Whether we're thinking back to our childhood or to our current work/home environment, the basic mechanisms -- and victims -- of bullying are the same. Bullies don't pick on people who are outspoken, confident, popular or, indeed, aggressors themselves. Instead they choose to act out their aggression on individuals that they perceive to be unable to defend themselves.

In our school days it's often, sadly, obvious who the likeliest targets are. The kids who like to keep themselves to themselves, or whom other children don't seem to be able to connect with, because they're different. In adult life the triggers for bullying are often the same; lack of understanding and, of course, an aggressive disposition on the part of the instigator.

So, first off, what makes someone a "bully"?

What defines bullying?

In the words of renowned Indian yogi and guru, Paramahansa Yogananda; "Some people try to be tall by cutting off the heads of others." What this means to say is that those who choose to bully -- or even do so unwittingly -- look to boost their own self-esteem by making others feel small.
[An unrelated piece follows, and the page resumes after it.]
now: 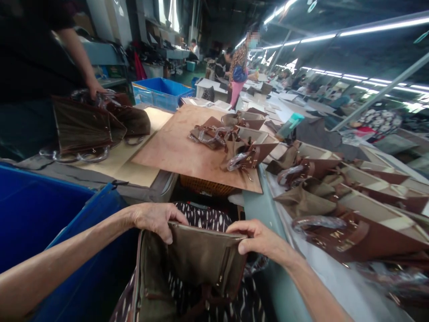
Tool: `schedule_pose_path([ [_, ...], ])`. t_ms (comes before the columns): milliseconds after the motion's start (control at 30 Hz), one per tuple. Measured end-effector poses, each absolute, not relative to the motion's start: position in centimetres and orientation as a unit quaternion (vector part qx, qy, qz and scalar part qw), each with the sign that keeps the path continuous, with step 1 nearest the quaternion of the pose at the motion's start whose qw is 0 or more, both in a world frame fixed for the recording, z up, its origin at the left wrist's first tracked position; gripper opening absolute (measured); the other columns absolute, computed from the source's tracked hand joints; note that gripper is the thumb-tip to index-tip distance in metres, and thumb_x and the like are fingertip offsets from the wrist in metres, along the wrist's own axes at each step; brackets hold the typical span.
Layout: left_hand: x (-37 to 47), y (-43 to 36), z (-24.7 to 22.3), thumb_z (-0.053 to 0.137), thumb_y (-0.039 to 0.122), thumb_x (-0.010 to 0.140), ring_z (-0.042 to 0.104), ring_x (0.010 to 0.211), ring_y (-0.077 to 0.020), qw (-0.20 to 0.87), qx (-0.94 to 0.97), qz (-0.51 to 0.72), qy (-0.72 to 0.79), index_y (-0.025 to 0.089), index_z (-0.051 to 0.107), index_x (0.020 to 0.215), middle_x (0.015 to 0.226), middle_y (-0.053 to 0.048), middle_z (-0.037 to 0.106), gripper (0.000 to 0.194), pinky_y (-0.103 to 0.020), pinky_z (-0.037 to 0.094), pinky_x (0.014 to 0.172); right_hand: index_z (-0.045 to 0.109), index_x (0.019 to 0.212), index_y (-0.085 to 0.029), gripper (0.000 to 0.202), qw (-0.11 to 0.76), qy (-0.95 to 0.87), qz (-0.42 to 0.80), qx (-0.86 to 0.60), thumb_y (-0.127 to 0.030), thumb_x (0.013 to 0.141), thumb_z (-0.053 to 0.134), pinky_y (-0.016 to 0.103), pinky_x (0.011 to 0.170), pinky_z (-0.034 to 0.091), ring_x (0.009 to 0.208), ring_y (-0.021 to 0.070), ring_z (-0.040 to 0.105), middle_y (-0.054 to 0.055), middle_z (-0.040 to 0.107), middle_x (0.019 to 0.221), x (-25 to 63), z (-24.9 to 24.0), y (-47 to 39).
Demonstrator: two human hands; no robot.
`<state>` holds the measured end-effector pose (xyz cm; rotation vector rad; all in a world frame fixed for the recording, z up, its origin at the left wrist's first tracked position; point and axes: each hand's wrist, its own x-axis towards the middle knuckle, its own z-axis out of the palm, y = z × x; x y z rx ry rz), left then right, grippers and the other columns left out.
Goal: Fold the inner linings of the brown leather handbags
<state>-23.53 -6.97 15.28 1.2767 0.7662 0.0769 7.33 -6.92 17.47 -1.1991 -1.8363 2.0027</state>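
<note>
A brown handbag (197,257) with an olive-brown lining rests on my lap, its inside turned toward me. My left hand (157,221) pinches the bag's upper edge near its left corner, thumb on the lining side. At the right end of the same edge, my right hand (261,239) grips it between thumb and fingers. A zipped inner pocket shows on the lining below my right hand. The bag's lower part runs out of view at the bottom.
Unfinished brown bags (355,223) crowd the right table. More lie on a brown board (174,134) ahead. A blue bin (77,210) stands at my left; another blue bin (161,91) is farther off. A co-worker's hand (95,87) holds bags at the far left.
</note>
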Motion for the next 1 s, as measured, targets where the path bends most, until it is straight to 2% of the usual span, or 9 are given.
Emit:
schedule_pose_path([
  [200,-23.3,-6.9,15.7,0.069,0.020,0.056,0.062,0.073,-0.0148,0.738,0.573,0.032,0.354,0.018,0.068,0.095,0.083,0.004,0.070,0.039,-0.016,0.048,0.062,0.070,0.093,-0.016,0.029,0.095,-0.650,0.661,-0.363,-0.034,0.072,0.061,0.024,0.069,0.038,0.078,0.0162,0.052,0.001,0.063,0.084,6.8,18.0,-7.0],
  [367,-23.2,-7.0,15.3,0.073,0.024,0.054,0.063,0.076,-0.0160,0.752,0.565,0.031,0.339,0.019,0.068,0.094,0.086,0.004,0.070,0.041,-0.019,0.049,0.067,0.071,0.083,-0.014,0.026,0.099,-0.666,0.627,-0.390,-0.035,0.078,0.055,0.022,0.062,0.036,0.069,0.0132,0.048,0.000,0.059,0.072,6.7,17.5,-6.9],
  [467,-23.3,-7.0,15.1,0.074,0.027,0.055,0.063,0.079,-0.0170,0.760,0.561,0.025,0.328,0.019,0.068,0.094,0.087,0.003,0.070,0.040,-0.022,0.050,0.072,0.069,0.076,-0.013,0.026,0.098,-0.670,0.620,-0.396,-0.034,0.079,0.055,0.022,0.059,0.034,0.064,0.0119,0.047,-0.002,0.057,0.066,6.9,16.4,-6.6],
  [600,-23.5,-7.0,15.1,0.075,0.025,0.054,0.063,0.083,-0.0185,0.781,0.537,0.027,0.319,0.018,0.068,0.097,0.092,0.001,0.070,0.044,-0.026,0.049,0.078,0.069,0.080,-0.011,0.027,0.102,-0.663,0.622,-0.404,-0.035,0.079,0.055,0.023,0.060,0.035,0.063,0.0125,0.049,-0.001,0.059,0.066,6.8,15.2,-6.2],
  [733,-23.7,-7.2,15.0,0.075,0.025,0.055,0.063,0.083,-0.0189,0.774,0.541,0.037,0.326,0.019,0.068,0.096,0.092,0.001,0.070,0.043,-0.026,0.049,0.076,0.069,0.080,-0.011,0.029,0.101,-0.663,0.623,-0.404,-0.037,0.079,0.055,0.023,0.059,0.035,0.064,0.0129,0.049,0.000,0.059,0.066,6.7,15.0,-6.0],
  [1000,-23.8,-7.4,15.5,0.064,0.031,0.070,0.061,0.094,-0.0218,0.764,0.556,0.049,0.324,0.017,0.066,0.102,0.097,-0.002,0.069,0.035,-0.026,0.047,0.081,0.067,0.074,-0.011,0.030,0.100,-0.661,0.625,-0.404,-0.038,0.079,0.055,0.022,0.055,0.033,0.060,0.0112,0.047,-0.002,0.055,0.060,6.7,14.8,-6.0],
])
Bullying comes from a place of inherent aggression, which means that aggressive personality types are sort of predisposed to acts of bullying. This certainly isn't to say anyone who expresses aggressive personality traits can't be "saved" from becoming a bully. Far from it, in fact, but it does mean that we all need to learn to acknowledge our own behaviors, so that we can begin to understand ourselves better. We discuss aggressive behaviors in detail, here. But to give a one sentence summary; bullies are domineering, demanding, and non-empathetic.

Who gets bullied?

Direct, self-confident, types rarely attract the negative attentions of a bully. That's because bullying is an act of asserting dominance over others and it's a lot harder to dominate those who are self-assured. So the people who most often find themselves on the receiving end are those of us who struggle to communicate our boundaries. We're looking at a typically passive personality, which can be defined in the following ways.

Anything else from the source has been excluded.